WMATA Begins a New Capital Needs Inventory

June 6th, 2016

Restoring Metro’s reliability and quality requires a comprehensive approach to asset management and reinvestment.

dupont_escalator_replacement

Capital needs include escalator replacement, as pictured here.

In April, Metro staff commenced the important work of updating its Capital Needs Inventory (CNI), a financially unconstrained prioritized plan of capital needs that documents Metro’s infrastructure, vehicle, facility, technology, and system capacity investment needs over an immediate to 10-year horizon, and provides input to the development of the six-year Capital Improvement Plan (CIP).  This document, which itemizes and prioritizes the capital investment needs of the entire Authority over a ten-year period, not only informs our jurisdictional partners about funding needs, but is now also a component of the federally required Transit Asset Management Plans outlined in MAP-21.  Importantly, Metro’s CNI effort is occurring at a critical time both for the Authority and within the transit industry. Concurrent with recent asset-related failures on Metro’s rail system, international standards for asset management (ISO 55000) and Federal Transit Administration (FTA) proposed rules have recently been published that can help guide the methodology and tools used to develop a best-in-class CNI.

Have we done this before?

Awareness of the need to focus on the maintenance and renewal of Metro’s capital assets has existed since the system opened, but a comprehensive approach to long-term planning for the funding and management of capital assets has been lacking for much of Metro’s history. In the early years of Metrorail operations, the focus of funding campaigns was on construction of the full system. Toward the late 1990s, as the 103-mile rail system neared completion, efforts began to quantify capital improvement needs and to increase the size of the capital improvement program budget. Some key milestones during that period included:

  • 20-Year Capital Improvement Program (1998 R. Harris Study) – This program developed the first significant capital asset database and identified infrastructure renewal requirements based on asset age and condition.
  • 2001 GAO Report, Many Management Successes at WMATA, but Capital Planning Could Be Enhanced – The Government Accounting Office (GAO) called for a long-term strategic plan and capital plan, and an improved capital improvement decision-making In response, Metro completed the following plans:
    • October 2002 – Routes to the Future, A Strategic Plan

Metro last completed a CNI in 2009 (PDF) and used it to help guide the MetroMatters and PRIIA funding discussions in 2010.  However, since the completion of the last CNI and the execution of the six-year Capital Funding Agreement (CFA) in 2010, progress has been made on several aspects of asset management, capital planning and decision-making.  This puts Metro in a position to create a much more rigorous, analytically based, and transparent CNI that can be used over time to better guide and inform funding and capital investment decisions at the Authority.
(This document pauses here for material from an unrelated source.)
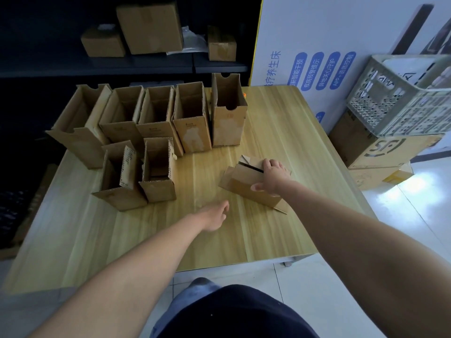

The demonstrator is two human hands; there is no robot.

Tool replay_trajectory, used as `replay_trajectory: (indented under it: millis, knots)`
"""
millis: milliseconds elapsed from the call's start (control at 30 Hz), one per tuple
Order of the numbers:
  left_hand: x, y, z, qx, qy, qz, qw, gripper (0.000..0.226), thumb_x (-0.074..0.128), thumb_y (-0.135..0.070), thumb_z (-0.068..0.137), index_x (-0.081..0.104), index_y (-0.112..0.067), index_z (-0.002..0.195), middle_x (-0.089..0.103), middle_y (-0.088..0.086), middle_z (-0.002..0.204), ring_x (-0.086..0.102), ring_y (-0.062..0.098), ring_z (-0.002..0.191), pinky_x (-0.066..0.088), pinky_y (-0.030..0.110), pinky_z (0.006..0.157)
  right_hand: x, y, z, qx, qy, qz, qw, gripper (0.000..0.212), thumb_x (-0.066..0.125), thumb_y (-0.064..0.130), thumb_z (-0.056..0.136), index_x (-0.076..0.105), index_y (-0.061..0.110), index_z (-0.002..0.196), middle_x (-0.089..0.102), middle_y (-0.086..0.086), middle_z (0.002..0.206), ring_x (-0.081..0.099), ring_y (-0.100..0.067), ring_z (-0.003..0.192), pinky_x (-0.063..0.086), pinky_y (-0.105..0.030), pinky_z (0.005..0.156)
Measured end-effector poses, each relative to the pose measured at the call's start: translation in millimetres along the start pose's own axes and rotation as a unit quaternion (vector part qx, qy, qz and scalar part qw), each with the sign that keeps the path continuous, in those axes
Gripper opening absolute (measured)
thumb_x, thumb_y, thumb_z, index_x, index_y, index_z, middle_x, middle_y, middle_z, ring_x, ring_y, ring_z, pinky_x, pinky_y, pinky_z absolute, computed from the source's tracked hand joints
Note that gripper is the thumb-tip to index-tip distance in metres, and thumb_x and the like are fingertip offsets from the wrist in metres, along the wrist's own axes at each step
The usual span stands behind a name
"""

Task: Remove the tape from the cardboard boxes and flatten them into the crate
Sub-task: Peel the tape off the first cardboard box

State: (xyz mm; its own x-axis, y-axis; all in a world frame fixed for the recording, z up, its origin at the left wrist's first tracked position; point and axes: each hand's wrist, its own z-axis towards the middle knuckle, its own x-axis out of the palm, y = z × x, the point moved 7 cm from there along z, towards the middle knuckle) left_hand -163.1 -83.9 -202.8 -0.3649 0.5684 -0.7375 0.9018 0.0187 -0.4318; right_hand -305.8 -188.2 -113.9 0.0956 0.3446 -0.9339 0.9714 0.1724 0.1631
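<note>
A small cardboard box lies on its side on the wooden table, right of centre, with its flaps spread. My right hand grips its right end, fingers over the top and thumb on the near face. My left hand hovers just above the table to the box's near left, fingers relaxed, holding nothing. Several open cardboard boxes stand upright in two rows at the table's back left. The grey plastic crate sits tilted on a stack of boxes at the right.
Large cardboard boxes stand on the floor under the crate, beside the table's right edge. A dark shelf behind the table carries more boxes. A white printed board leans at the back right.
</note>
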Motion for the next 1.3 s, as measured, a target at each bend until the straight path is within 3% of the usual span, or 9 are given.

Among the improvements we seek to impart to this CNI are commitments to:

  • Align decision-making with the objectives of the agency;
  • Utilize asset inventory and condition data in making investment decisions;
  • Determine the value and/or risk of assets to service delivery and safety; and
  • Prioritize investments in a transparent, informed process.

What’s going on now?

The first step in this process is to understand exactly what assets we have, what condition they are in, and analyze them for reinvestment/rehabilitation/replacement needs.  Metro’s Office of Quality and Internal Compliance Operations Office (QICO) is currently evaluating almost 100,000 assets through a Transit Asset Inventory and Conditions Assessment (TAICA) to produce an underlying data set for analysis of future State of Good Repair (SGR) needs in the CNI. The TAICA effort will include the construction of a comprehensive database of existing assets as well as condition assessment of the assets such that they can be consistently rated on a condition scale compatible with the FTA-recommended Transit Economic Requirements Model (TERM).

The TAICA project anticipates completing its initial inventory and condition assessment by October 2016, with preliminary data available prior to that date. This resource will be an important input to the updated CNI.

Meanwhile, On April 28, 2016, the General Manager approved the Capital Needs Inventory Policy/Instruction (P/I 4.12/2) that defines the process and framework for capital investment decision making. The purpose of this policy is to provide “the framework for evaluating and prioritizing Metro’s capital investment needs, with the ultimate goal of informing the development of a capital program that is beneficial and cost-effective and has the greatest strategic impact.”

The policy also identifies four key elements that will help drive the prioritization of asset reinvestment decisions, including

  • Asset criticality;
  • Achievement of strategic objectives;
  • Asset condition; and
  • Asset risk

The Office of Planning is currently working with experts from the industry to develop a draft set of asset prioritization criteria and indices that are aligned with these key elements.  We aim to have a draft CNI document delivered to the Board in December of 2016 and conduct further scenario testing on this product in early 2017.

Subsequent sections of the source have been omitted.